Rep. Jane Gillette, the chairperson of the committee, said “we knew there was a risk,” adding that the rush to finish the session and pass a “balanced budget” also partly created the situation. Provider rates were also increased.

“We were trying to get a balanced budget so that we could pass it, like, leave and go home and pretend we passed a balanced budget,” Gillette, a Three Forks Republican, said.

In response to the funding shortfall, Smitham explained how they were planning to use some state special funds to cover costs for fiscal year 2026 and then ask for more money for the 2027 fiscal year. Because the supplemental budget request is being asked for now, DPHHS is also statutorily required to show its own cost-saving measures.

Brereton said he’d like to avoid cuts to provider rates.

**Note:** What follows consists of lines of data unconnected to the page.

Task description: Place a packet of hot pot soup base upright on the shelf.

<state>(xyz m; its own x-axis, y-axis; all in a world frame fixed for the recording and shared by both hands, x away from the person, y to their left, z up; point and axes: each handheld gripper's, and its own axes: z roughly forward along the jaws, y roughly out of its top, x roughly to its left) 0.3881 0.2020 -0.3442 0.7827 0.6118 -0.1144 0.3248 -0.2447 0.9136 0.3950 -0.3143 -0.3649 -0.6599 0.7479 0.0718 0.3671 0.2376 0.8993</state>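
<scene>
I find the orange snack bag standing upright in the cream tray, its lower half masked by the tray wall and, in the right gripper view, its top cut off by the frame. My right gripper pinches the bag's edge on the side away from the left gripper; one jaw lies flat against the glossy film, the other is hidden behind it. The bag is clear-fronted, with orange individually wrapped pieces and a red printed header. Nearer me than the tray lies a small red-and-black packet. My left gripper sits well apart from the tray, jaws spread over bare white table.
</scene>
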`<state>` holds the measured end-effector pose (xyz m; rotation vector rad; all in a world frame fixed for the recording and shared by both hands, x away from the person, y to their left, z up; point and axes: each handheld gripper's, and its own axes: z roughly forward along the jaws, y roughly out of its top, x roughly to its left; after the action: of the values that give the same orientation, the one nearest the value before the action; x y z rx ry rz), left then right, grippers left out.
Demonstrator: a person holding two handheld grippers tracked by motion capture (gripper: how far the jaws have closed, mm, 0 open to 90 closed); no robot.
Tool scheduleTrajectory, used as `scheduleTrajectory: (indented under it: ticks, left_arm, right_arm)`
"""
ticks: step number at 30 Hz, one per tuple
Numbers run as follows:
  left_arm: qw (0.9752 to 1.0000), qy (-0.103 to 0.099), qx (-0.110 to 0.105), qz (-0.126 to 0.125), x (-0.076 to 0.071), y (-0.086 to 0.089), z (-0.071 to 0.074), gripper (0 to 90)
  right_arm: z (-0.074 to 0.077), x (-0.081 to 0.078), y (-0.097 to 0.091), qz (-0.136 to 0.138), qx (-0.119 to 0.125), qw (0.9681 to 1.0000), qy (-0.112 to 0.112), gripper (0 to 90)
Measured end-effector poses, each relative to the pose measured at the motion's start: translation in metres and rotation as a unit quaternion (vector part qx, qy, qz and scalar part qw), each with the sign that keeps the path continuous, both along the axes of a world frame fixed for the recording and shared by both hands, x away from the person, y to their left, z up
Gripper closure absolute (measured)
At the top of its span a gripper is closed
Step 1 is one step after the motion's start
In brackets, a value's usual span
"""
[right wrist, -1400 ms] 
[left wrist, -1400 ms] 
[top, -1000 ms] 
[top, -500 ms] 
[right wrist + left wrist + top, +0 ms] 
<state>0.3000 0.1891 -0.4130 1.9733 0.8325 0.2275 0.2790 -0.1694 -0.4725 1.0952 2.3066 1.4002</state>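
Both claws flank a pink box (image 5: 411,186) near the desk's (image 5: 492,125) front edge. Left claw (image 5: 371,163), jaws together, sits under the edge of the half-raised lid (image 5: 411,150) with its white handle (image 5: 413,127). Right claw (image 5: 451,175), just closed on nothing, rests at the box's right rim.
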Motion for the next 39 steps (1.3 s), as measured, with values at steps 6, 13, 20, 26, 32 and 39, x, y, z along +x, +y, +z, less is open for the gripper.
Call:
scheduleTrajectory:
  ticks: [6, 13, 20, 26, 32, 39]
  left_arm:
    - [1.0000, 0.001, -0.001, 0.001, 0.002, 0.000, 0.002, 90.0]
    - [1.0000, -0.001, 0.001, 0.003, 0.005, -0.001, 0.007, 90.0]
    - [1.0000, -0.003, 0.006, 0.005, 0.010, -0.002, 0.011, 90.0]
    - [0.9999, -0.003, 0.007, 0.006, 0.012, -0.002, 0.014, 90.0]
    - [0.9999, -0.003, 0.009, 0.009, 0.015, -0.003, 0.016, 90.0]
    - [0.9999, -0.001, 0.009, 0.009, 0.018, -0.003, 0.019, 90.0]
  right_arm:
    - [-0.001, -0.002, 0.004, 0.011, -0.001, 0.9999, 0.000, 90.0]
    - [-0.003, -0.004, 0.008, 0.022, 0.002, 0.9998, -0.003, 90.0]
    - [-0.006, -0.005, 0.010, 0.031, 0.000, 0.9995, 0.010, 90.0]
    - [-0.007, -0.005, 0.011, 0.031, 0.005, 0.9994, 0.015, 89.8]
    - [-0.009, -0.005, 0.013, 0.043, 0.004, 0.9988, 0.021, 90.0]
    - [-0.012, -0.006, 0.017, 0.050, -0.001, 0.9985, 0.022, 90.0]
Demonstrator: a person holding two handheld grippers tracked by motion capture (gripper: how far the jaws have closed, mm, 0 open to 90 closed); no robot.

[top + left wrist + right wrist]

Nursing homes and youth group homes are among providers who utilize Medicaid.

“While I absolutely cannot guarantee this on the record on the spot today, what we would love to do is maintain provider rates where they’re at and do everything in our power to prevent rate cuts,” Brereton said, adding they are considering foregoing “an additional rate increase in the second year of the biennium in an attempt to prevent system-wide destabilization.”

Other options are also being considered, Smitham told the committee.

“Our plan to address those shortfalls and meet that statutory requirement is to consider not implementing provider rate increases in fiscal year 2027,” Smitham said, adding they “will also consider the reduction, suspension or elimination of optional benefits in the Medicaid program.”

They’re looking at all provider types, Smitham said, who added “no decisions have been made” regarding who would be impacted.

Rep. Mary Caffero, a Helena Democrat who has advocated for years for Montanans who rely on Medicaid, told the committee the shortfall was “a bomb.”